Consistent or Sensitive? Automated Code Revision Tools Against Semantics-Preserving Perturbations
This program is tentative and subject to change.
Automated Code Revision (ACR) tools aim to reduce human effort in code revision by automatically generating revised code based on reviewer feedback and have shown promising performance. Yet, for them to be reliable in real-world software development practice, they must be consistent in generating code revisions for input code variants that express the same issue.This challenge becomes even more pronounced in the case of AI-assisted ACR tools, whose probabilistic generation process can lead to nondeterministic and inconsistent revisions across semantically equivalent code variants. In this paper, we evaluate the consistency of five state-of-the-art transformer-based ACR tools against semantics-preserving perturbations, controlled code modifications that alter a program’s structure or syntax without changing its behavior. We designed ten types of such perturbations and applied them to 2,032 Java methods from real-world GitHub projects, generating over 18K perturbed variants for evaluation. These perturbations were applied one at a time in order isolate the effect of each perturbation type and systematically assess how consistently models such as T5, LLaMA variants, ChatGPT, and DeepSeek generate correct revisions for semantically identical but syntactically altered code. Our findings show that the later models’ ability to generate correct revisions can drop by up to 45.3%, when presented with semantically equivalent yet structurally modified code.

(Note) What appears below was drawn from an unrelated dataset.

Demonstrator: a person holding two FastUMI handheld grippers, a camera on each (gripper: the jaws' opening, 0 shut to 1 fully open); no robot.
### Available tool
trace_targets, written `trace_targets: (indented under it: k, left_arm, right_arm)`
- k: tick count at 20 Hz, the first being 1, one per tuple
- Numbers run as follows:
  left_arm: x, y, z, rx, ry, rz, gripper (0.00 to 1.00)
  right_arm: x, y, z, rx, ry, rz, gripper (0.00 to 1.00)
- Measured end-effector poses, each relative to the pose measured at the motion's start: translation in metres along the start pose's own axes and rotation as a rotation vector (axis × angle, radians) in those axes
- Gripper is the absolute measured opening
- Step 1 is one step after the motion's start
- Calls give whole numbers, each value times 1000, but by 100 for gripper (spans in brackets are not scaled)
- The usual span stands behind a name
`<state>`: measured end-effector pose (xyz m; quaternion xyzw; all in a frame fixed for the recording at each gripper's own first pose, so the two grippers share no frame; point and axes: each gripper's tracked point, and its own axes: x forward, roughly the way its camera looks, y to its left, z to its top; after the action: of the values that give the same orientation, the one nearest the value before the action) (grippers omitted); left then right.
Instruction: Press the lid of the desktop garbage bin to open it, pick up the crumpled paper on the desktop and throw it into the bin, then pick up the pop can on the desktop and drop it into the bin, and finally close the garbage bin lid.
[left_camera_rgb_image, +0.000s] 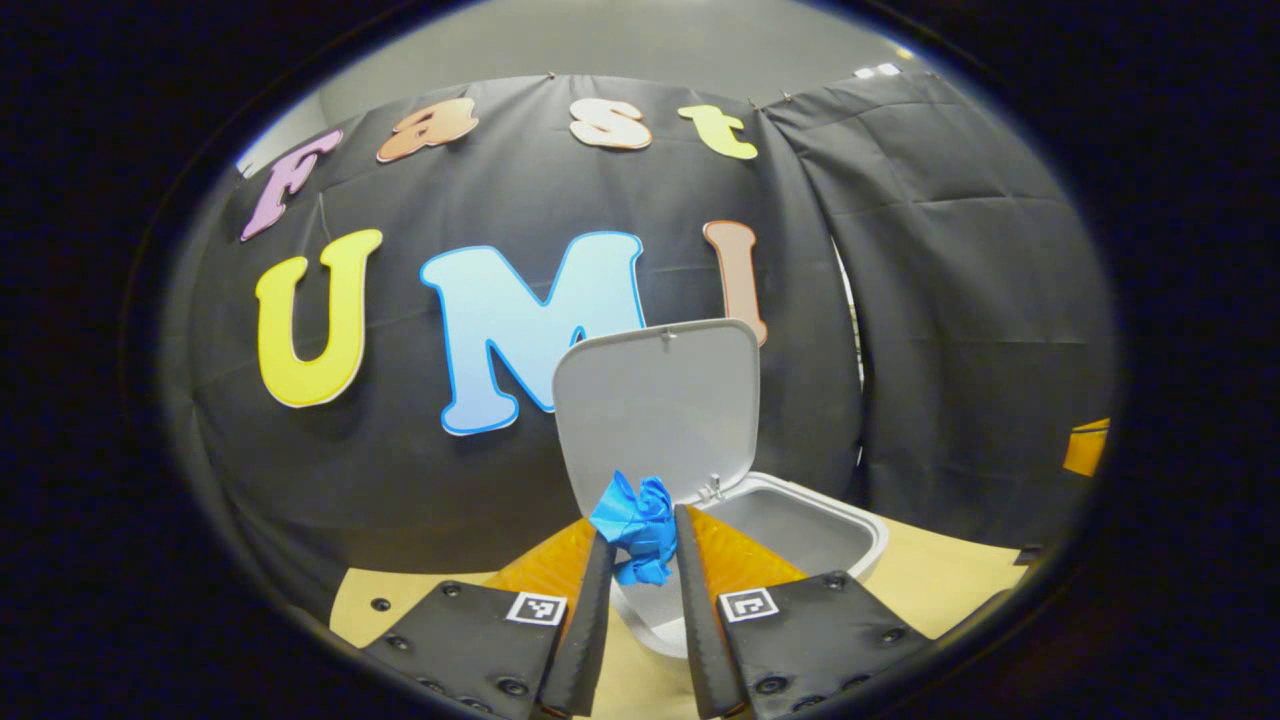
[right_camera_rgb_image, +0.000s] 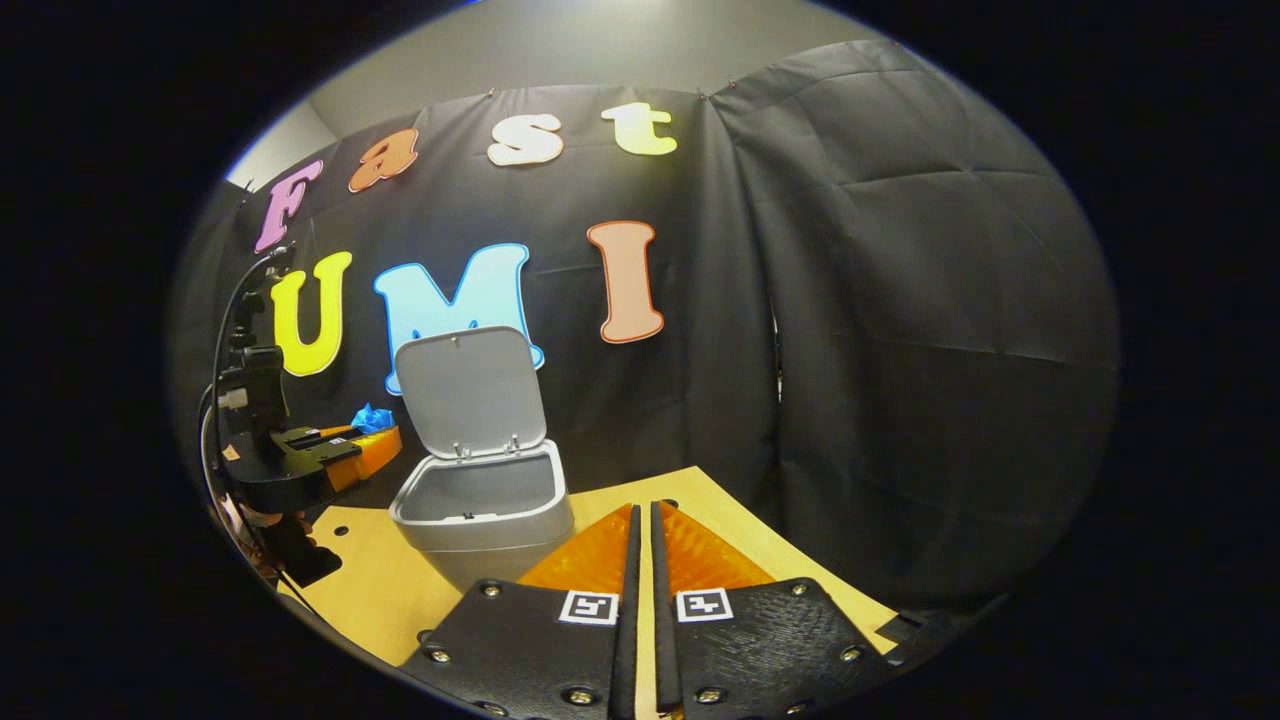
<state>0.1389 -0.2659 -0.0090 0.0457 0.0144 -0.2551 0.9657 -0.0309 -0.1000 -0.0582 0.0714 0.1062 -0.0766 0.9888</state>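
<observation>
My left gripper (left_camera_rgb_image: 643, 540) is shut on a blue crumpled paper (left_camera_rgb_image: 632, 512), held in the air just before the grey desktop bin (left_camera_rgb_image: 800, 520). The bin's lid (left_camera_rgb_image: 655, 400) stands upright and the bin is open. In the right gripper view the bin (right_camera_rgb_image: 480, 505) stands on the wooden table with its lid (right_camera_rgb_image: 470, 390) raised, and the left gripper (right_camera_rgb_image: 340, 445) hovers at its left with the blue paper (right_camera_rgb_image: 372, 418) at its tips, level with the rim. My right gripper (right_camera_rgb_image: 640, 515) is shut with nothing between its fingers, low over the table to the bin's right.
The wooden table (right_camera_rgb_image: 380, 580) has small holes and ends at the black cloth wall behind the bin. A hand and a cable (right_camera_rgb_image: 215, 400) show behind the left gripper. An orange shape (left_camera_rgb_image: 1085, 450) sits at the far right edge of the left gripper view.
</observation>
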Motion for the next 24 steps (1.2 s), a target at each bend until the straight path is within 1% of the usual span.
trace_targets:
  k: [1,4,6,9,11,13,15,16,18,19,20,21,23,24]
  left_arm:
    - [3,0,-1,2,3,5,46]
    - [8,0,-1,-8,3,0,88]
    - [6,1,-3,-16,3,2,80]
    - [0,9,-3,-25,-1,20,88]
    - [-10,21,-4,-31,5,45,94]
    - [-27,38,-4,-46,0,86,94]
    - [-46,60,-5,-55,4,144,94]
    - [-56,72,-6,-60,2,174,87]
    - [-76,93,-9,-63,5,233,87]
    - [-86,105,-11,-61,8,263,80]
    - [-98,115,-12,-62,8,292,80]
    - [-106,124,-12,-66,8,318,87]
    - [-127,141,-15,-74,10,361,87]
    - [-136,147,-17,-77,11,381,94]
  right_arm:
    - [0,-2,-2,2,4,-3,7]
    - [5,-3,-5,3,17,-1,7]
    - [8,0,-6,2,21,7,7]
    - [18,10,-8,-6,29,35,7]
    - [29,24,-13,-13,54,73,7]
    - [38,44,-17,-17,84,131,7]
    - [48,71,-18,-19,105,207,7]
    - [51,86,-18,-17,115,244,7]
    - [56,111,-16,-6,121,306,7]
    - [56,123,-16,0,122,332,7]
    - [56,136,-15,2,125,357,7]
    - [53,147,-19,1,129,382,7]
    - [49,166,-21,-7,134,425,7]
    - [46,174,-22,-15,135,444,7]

The extreme drop in consistency manifests when perturbations occur near the specific lines of code referenced in the reviewer’s feedback. The closer the perturbation is to this target region, the more likely an ACR tool fails to generate the correct revision. We further explored potential mitigation strategies, evaluating attention-based prompt heuristics, such as Chain-of-Thought prompting, repeating the referenced code region within the review comment, or embedding the feedback directly as inline code comments near that region, which did not lead to any improvement in consistency.